• **Goal of the exercise**
Report the count of lines containing the word "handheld" in the entries below, and nothing more.

»»

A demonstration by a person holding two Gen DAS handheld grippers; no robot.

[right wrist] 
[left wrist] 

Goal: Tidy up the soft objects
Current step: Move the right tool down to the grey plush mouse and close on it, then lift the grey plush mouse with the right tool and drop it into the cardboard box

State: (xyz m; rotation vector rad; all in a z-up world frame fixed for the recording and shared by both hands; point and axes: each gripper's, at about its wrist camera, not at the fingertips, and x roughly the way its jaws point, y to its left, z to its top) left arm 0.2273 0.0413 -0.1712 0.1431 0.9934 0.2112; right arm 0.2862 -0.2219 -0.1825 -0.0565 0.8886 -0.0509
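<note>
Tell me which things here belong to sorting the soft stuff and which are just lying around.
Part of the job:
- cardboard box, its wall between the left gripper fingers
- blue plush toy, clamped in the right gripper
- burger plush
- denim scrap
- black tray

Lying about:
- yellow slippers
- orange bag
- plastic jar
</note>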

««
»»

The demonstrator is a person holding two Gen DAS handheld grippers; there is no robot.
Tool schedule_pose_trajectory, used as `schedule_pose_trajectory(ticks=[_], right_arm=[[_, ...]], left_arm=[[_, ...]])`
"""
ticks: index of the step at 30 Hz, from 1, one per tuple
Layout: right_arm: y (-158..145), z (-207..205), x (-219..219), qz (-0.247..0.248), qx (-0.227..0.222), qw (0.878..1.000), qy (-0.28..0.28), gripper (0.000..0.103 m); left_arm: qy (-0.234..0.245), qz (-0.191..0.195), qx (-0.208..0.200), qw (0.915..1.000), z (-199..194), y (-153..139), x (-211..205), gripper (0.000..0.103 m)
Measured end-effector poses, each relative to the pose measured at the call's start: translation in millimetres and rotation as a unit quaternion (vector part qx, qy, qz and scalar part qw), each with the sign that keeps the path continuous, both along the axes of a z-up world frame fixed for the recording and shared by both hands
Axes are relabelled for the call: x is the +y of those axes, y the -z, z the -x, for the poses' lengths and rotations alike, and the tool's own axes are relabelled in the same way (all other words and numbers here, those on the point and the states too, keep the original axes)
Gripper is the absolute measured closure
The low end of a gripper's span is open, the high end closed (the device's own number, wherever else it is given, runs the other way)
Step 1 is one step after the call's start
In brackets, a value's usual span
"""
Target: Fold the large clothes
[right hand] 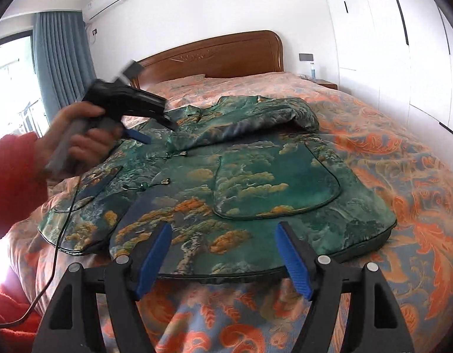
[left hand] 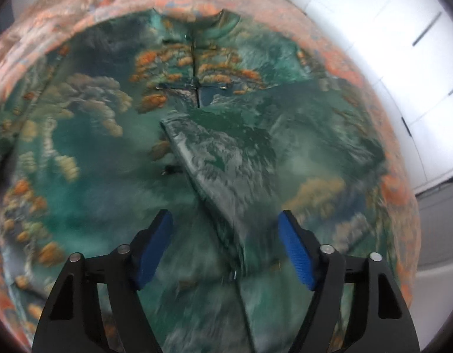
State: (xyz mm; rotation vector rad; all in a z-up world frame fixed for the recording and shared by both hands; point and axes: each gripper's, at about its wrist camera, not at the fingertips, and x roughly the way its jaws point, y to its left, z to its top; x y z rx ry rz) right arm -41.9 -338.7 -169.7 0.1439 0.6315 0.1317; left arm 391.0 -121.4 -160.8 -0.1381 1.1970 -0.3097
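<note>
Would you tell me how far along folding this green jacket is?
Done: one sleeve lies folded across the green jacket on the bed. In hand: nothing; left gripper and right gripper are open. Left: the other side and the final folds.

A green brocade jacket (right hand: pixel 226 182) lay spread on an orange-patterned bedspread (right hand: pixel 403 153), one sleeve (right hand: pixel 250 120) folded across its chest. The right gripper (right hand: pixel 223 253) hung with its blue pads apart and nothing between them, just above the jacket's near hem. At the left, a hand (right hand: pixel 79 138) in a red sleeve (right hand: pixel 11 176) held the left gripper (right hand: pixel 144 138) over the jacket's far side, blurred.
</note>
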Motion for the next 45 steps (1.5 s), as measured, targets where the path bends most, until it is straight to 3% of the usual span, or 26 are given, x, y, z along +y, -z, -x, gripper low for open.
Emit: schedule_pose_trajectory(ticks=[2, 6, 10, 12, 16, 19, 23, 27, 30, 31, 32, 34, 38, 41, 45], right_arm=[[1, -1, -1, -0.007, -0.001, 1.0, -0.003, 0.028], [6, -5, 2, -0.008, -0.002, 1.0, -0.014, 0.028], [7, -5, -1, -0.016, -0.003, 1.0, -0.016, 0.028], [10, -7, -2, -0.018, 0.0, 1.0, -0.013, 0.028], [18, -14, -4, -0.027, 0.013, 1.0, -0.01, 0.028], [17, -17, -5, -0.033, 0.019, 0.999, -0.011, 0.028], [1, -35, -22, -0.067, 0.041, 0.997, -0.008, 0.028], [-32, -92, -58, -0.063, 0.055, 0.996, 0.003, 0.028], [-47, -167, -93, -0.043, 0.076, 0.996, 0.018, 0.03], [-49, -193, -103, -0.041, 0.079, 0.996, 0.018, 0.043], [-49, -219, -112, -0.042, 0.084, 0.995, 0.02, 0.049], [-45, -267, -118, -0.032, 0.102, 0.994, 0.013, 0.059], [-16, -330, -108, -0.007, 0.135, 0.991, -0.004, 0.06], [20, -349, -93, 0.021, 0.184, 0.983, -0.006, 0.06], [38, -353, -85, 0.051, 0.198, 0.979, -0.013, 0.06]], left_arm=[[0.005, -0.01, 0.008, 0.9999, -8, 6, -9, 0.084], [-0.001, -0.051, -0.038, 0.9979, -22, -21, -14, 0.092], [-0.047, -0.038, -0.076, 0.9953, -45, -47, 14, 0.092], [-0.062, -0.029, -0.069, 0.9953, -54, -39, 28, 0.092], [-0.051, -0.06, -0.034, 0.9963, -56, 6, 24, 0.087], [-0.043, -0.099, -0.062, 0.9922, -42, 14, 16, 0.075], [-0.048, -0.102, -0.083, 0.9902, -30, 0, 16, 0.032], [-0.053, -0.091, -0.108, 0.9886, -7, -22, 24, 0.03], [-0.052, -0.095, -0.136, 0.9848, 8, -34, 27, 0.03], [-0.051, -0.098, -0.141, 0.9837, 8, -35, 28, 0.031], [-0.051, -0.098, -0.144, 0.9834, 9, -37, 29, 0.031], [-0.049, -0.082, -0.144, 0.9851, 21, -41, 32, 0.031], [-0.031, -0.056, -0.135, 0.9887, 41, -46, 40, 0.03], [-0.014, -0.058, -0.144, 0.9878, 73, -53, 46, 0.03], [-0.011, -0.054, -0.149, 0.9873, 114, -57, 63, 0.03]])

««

• **Written solution**
2